Vendredi, 25 juillet 2025-À Matadi, chef-lieu de la province du Kongo Central, les constructions anarchiques ont désormais élu domicile jusque dans les lieux les plus sensibles, au mépris des interdictions formelles édictées depuis plusieurs années. L’ex-mont Pic Ambien, aujourd’hui rebaptisé mont Kinzau, en est l’un des symboles les plus frappants.
Ce site, à la fois touristique, historique, stratégique et potentiellement dangereux, est aujourd’hui envahi par une multitude de bâtisses érigées dans le désordre total. Sur place, les maisons poussent comme des champignons, transformant progressivement ce patrimoine naturel en une zone d’urbanisation sauvage.
Un patrimoine dénaturé sous le regard passif des autorités
Pourtant, la mesure d’interdiction de toute construction sur ce mont ne date pas d’hier. Lors d’une mission officielle à Matadi, l’ancien Président Joseph Kabila Kabange avait clairement interdit toute implantation sur ce site, en instruisant formellement le gouverneur de l’époque, feu Jacques Mbadu Nsitu di Mavungu, de veiller à l’application stricte de cette mesure.
Mais comme souvent au pays, les bonnes résolutions sombrent rapidement dans l’oubli.
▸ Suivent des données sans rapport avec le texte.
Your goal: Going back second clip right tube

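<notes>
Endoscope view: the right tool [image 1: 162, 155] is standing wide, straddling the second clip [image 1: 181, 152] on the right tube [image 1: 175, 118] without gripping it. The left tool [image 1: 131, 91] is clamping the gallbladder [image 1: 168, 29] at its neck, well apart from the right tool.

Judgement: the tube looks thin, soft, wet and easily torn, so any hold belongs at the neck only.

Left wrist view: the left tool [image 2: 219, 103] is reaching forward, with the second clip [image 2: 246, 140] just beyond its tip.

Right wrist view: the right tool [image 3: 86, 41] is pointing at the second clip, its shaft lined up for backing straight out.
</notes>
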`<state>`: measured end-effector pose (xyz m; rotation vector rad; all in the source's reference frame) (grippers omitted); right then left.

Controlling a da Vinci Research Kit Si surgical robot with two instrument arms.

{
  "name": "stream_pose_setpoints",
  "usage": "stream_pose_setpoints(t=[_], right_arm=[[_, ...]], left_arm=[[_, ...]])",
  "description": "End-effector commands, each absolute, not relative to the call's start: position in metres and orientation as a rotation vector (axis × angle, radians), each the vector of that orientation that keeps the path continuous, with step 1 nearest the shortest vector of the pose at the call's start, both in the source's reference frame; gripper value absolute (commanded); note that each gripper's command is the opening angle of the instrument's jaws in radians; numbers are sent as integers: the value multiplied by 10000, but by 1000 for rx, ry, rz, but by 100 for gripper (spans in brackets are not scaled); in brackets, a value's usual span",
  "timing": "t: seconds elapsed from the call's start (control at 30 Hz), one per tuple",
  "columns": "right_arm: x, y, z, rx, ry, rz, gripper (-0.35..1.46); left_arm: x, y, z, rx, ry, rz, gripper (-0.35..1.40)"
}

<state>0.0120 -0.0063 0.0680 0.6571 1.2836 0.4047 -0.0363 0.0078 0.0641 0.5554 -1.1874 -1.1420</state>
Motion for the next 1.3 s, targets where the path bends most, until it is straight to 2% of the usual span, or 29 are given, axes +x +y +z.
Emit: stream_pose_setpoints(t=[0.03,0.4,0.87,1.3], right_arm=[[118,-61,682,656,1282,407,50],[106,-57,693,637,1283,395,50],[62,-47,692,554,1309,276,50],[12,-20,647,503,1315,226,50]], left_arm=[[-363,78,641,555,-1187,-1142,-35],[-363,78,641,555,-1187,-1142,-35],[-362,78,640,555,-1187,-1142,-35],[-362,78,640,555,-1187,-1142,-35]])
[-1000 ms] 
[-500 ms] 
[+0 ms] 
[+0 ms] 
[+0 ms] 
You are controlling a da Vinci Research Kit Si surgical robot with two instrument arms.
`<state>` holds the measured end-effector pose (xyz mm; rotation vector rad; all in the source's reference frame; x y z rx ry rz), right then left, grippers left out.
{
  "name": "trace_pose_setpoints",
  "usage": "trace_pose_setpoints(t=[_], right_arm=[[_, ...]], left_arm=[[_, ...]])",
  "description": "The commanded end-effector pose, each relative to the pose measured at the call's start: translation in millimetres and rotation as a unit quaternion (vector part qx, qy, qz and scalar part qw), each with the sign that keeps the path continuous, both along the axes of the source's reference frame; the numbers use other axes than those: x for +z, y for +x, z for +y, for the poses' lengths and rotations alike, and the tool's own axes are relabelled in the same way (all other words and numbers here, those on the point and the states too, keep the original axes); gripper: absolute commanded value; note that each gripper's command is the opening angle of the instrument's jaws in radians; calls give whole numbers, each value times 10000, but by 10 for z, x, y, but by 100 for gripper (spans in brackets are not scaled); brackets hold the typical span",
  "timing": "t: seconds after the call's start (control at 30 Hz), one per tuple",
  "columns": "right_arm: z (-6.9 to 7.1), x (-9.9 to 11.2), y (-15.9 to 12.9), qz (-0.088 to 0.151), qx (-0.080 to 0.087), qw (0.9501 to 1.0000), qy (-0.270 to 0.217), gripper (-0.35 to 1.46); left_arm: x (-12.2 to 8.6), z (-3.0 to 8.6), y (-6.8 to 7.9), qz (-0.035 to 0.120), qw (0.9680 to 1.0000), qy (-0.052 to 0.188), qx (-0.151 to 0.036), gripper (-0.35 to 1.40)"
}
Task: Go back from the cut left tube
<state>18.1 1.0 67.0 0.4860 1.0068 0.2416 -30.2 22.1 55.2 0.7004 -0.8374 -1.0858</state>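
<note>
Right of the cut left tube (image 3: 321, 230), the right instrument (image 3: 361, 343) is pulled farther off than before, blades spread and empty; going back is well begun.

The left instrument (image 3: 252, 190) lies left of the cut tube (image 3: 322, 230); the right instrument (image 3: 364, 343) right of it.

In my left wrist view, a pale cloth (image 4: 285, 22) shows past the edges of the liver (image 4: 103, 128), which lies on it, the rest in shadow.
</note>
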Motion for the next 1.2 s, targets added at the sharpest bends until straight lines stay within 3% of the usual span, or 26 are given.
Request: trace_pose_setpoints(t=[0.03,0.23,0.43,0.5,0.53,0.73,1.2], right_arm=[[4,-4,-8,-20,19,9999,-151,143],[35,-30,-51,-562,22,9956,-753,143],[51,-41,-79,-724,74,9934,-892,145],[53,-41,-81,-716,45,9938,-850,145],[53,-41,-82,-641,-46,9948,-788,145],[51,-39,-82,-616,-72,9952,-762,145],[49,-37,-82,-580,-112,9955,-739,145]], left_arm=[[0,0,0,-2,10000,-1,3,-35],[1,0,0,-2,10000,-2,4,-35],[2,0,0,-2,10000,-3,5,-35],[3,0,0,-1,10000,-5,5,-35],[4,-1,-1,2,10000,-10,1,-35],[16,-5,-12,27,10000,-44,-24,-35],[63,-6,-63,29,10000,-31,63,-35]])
Ni les gouvernements successifs, ni les autorités locales actuelles n’ont daigné imposer le respect de cette décision présidentielle.
Complicité active ou laxisme coupable ?
Le phénomène est d’autant plus préoccupant qu’il serait facilité, voire cautionné, par certains agents publics, notamment ceux affectés aux services du cadastre, des affaires foncières, de l’urbanisme, et même par des autorités coutumières locales. Des titres parcellaires seraient ainsi délivrés en toute irrégularité, encourageant des citoyens à bâtir sur une zone pourtant classée comme non constructible.
Le silence assourdissant du pouvoir provincial
Alors que la situation devient de plus en plus alarmante, les autorités provinciales, censées agir en garantes de l’ordre public et de la préservation du patrimoine, brillent par leur silence.
Le gouverneur Grâce Nkuanga Masuangi Bilolo, salué pour certaines de ses initiatives depuis sa prise de fonctions, est aujourd’hui attendu sur ce dossier brûlant.
Selon plusieurs observateurs, il est plus que temps qu’il tape du poing sur la table, en prenant un arrêté provincial de démolition et d’expropriation, y compris pour les détenteurs de documents parcellaires jugés « réguliers » mais obtenus en violation des lois.
Sanctions urgentes attendues
Par ailleurs, des sanctions exemplaires devraient être infligées aux agents fautifs des services du cadastre, des affaires foncières, de l’urbanisme, ainsi qu’aux chefs coutumiers impliqués.
Un projet d’arrêté allant dans ce sens serait une réponse forte et nécessaire pour mettre fin à cette dérive urbanistique.
Il est impératif de rappeler que les sites touristiques et les biens d’intérêt public ne doivent en aucun cas être sacrifiés sur l’autel des intérêts égoïstes, peu importe le statut social des auteurs. Le mont Kinzau, vestige naturel et point de repère historique, mérite mieux qu’un sort de lotissement sauvage.